#### Task brief:
Output the data in full and exactly as presented.

#### Recorded information:
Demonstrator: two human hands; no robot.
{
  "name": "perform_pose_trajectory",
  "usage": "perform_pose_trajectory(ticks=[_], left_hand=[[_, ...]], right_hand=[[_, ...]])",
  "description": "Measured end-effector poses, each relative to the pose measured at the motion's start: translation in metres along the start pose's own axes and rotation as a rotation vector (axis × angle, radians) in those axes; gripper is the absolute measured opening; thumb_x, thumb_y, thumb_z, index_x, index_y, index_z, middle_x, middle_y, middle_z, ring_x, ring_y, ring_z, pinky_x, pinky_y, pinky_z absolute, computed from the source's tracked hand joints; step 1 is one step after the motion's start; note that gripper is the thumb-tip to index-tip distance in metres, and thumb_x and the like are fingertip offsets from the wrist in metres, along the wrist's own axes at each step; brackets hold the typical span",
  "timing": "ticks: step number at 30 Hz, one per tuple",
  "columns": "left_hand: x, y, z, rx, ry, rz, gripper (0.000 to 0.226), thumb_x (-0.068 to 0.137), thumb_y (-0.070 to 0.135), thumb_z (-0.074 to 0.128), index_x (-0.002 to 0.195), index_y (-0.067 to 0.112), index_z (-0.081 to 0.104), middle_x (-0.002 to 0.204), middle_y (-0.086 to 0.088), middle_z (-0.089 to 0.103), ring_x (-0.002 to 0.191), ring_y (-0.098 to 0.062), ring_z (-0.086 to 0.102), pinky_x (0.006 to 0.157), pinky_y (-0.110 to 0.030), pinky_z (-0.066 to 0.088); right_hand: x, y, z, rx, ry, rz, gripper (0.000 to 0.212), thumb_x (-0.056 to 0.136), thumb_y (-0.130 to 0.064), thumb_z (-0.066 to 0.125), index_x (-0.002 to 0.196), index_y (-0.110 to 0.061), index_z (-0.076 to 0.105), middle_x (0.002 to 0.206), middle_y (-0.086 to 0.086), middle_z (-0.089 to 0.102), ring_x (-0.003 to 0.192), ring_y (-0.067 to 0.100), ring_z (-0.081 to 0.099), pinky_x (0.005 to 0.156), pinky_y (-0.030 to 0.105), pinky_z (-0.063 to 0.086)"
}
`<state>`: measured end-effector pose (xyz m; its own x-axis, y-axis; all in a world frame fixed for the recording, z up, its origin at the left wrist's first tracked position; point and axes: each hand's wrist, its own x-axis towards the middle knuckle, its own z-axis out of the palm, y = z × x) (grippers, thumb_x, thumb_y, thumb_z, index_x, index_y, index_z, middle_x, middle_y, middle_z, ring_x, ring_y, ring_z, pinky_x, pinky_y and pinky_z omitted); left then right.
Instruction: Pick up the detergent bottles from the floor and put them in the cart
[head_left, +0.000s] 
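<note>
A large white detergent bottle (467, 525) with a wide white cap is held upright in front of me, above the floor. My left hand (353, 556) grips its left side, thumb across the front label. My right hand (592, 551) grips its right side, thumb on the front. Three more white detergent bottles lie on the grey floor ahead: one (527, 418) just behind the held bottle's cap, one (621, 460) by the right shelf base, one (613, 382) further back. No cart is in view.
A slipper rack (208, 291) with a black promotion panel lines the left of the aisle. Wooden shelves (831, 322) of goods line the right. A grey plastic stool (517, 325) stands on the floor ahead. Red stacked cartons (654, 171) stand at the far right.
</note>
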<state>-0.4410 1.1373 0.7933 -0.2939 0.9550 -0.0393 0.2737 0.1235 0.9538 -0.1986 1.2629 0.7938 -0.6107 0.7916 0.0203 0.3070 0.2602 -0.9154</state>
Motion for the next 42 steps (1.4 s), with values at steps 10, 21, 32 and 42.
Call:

#### Answer section:
Demonstrator: two human hands; no robot.
{
  "name": "perform_pose_trajectory",
  "usage": "perform_pose_trajectory(ticks=[_], left_hand=[[_, ...]], right_hand=[[_, ...]])",
  "description": "Measured end-effector poses, each relative to the pose measured at the motion's start: translation in metres along the start pose's own axes and rotation as a rotation vector (axis × angle, radians) in those axes; gripper is the absolute measured opening; thumb_x, thumb_y, thumb_z, index_x, index_y, index_z, middle_x, middle_y, middle_z, ring_x, ring_y, ring_z, pinky_x, pinky_y, pinky_z absolute, computed from the source's tracked hand joints; step 1 is one step after the motion's start; note that gripper is the thumb-tip to index-tip distance in metres, and thumb_x and the like are fingertip offsets from the wrist in metres, along the wrist's own axes at each step; brackets hold the typical span",
  "timing": "ticks: step number at 30 Hz, one per tuple",
  "columns": "left_hand: x, y, z, rx, ry, rz, gripper (0.000 to 0.226), thumb_x (-0.068 to 0.137), thumb_y (-0.070 to 0.135), thumb_z (-0.074 to 0.128), index_x (-0.002 to 0.195), index_y (-0.067 to 0.112), index_z (-0.081 to 0.104), middle_x (-0.002 to 0.204), middle_y (-0.086 to 0.088), middle_z (-0.089 to 0.103), ring_x (-0.002 to 0.191), ring_y (-0.098 to 0.062), ring_z (-0.086 to 0.102), pinky_x (0.006 to 0.157), pinky_y (-0.110 to 0.030), pinky_z (-0.066 to 0.088); right_hand: x, y, z, rx, ry, rz, gripper (0.000 to 0.212), thumb_x (-0.056 to 0.136), thumb_y (-0.130 to 0.064), thumb_z (-0.066 to 0.125), index_x (-0.002 to 0.196), index_y (-0.110 to 0.061), index_z (-0.076 to 0.105), middle_x (0.002 to 0.206), middle_y (-0.086 to 0.086), middle_z (-0.089 to 0.102), ring_x (-0.003 to 0.192), ring_y (-0.067 to 0.100), ring_z (-0.081 to 0.099), pinky_x (0.005 to 0.156), pinky_y (-0.030 to 0.105), pinky_z (-0.063 to 0.086)"
}
`<state>`: measured end-effector pose (xyz m; its own x-axis, y-axis; all in a world frame fixed for the recording, z up, its origin at the left wrist's first tracked position; point and axes: each hand's wrist, its own x-axis towards the middle knuckle, its own z-axis out of the palm, y = z × x) (grippers, thumb_x, thumb_y, thumb_z, index_x, index_y, index_z, middle_x, middle_y, middle_z, ring_x, ring_y, ring_z, pinky_x, pinky_y and pinky_z omitted); left then right.
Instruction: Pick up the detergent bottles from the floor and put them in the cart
[head_left, +0.000s] 
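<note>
A large white detergent bottle (467, 525) with a wide white cap is held upright in front of me, above the floor. My left hand (353, 556) grips its left side, thumb across the front label. My right hand (592, 551) grips its right side, thumb on the front. Three more white detergent bottles lie on the grey floor ahead: one (527, 418) just behind the held bottle's cap, one (621, 460) by the right shelf base, one (613, 382) further back. No cart is in view.
A slipper rack (208, 291) with a black promotion panel lines the left of the aisle. Wooden shelves (831, 322) of goods line the right. A grey plastic stool (517, 325) stands on the floor ahead. Red stacked cartons (654, 171) stand at the far right.
</note>
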<state>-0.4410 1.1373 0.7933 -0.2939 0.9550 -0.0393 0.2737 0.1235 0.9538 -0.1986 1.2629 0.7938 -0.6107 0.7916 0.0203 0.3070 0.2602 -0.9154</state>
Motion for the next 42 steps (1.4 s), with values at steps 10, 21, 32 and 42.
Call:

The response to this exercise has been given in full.